[EXERCISE GOAL]
Show every line in the entries below where the word "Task" appears.

######

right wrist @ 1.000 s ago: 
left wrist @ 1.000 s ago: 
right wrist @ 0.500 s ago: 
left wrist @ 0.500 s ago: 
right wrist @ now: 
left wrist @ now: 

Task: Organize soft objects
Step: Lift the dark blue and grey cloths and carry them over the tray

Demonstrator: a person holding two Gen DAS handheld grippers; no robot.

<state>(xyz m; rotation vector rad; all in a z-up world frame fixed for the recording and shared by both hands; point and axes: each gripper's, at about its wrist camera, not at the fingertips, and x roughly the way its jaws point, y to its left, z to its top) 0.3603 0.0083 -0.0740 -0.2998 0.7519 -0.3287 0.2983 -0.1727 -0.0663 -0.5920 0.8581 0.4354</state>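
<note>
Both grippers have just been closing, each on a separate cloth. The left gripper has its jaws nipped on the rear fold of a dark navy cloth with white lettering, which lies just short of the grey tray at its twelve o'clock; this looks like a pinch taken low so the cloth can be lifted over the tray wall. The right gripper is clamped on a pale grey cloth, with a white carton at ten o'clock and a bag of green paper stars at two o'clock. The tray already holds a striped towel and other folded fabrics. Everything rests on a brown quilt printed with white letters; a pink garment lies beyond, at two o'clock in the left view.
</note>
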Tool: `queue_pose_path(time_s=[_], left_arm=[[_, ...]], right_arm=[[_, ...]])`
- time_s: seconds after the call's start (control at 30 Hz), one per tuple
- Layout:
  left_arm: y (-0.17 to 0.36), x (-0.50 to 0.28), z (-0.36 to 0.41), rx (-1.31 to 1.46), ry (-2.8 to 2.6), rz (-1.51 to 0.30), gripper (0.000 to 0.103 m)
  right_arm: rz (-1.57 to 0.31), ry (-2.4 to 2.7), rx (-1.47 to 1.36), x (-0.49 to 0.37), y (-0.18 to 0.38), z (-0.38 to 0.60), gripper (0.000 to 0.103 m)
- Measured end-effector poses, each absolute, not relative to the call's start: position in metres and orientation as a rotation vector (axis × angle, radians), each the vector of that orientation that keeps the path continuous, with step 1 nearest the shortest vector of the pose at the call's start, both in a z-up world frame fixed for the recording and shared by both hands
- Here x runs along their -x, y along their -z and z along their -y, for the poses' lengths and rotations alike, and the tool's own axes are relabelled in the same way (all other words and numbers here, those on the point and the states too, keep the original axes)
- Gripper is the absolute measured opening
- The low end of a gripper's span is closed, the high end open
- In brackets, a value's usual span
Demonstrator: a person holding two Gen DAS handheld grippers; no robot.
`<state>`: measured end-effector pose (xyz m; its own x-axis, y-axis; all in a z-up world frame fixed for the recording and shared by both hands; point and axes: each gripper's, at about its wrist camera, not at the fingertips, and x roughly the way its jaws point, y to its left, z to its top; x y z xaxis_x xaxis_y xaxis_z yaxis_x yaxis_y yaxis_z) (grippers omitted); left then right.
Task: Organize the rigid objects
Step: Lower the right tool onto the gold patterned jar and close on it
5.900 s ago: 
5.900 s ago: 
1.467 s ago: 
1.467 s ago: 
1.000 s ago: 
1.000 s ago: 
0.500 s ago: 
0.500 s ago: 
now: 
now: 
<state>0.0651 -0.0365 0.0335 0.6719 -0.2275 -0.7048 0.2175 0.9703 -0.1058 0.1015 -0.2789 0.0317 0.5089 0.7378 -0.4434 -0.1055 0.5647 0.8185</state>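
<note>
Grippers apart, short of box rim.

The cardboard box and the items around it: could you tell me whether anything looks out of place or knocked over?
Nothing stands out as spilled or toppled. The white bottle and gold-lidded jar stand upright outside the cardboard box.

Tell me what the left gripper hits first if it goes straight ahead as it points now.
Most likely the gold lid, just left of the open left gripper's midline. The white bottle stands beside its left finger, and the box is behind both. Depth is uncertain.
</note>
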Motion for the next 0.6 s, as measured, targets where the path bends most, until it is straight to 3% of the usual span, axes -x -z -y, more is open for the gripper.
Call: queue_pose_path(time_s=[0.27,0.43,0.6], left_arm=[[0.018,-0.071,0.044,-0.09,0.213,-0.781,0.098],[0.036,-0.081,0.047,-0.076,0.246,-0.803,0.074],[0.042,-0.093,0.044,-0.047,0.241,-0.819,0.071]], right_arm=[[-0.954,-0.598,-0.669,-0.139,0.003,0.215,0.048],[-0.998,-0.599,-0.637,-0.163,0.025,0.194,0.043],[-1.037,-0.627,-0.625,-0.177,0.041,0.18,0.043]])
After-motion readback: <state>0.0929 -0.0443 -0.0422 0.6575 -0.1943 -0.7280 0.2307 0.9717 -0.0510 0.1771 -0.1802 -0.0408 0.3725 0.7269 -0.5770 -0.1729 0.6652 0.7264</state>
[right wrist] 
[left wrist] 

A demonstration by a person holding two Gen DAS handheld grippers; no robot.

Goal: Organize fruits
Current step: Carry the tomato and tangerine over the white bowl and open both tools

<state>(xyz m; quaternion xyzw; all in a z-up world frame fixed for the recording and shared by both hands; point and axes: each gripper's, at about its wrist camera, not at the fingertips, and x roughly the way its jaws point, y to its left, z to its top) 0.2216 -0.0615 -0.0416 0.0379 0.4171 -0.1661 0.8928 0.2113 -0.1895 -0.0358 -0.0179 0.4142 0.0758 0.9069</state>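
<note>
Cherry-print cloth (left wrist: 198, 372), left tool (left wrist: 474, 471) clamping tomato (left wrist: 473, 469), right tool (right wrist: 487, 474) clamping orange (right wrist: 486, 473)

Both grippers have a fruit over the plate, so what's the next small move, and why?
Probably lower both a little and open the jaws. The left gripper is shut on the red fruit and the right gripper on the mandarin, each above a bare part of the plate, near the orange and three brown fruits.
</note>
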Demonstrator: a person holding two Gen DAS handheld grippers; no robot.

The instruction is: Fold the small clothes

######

[REPLY]
Task: Organize soft objects
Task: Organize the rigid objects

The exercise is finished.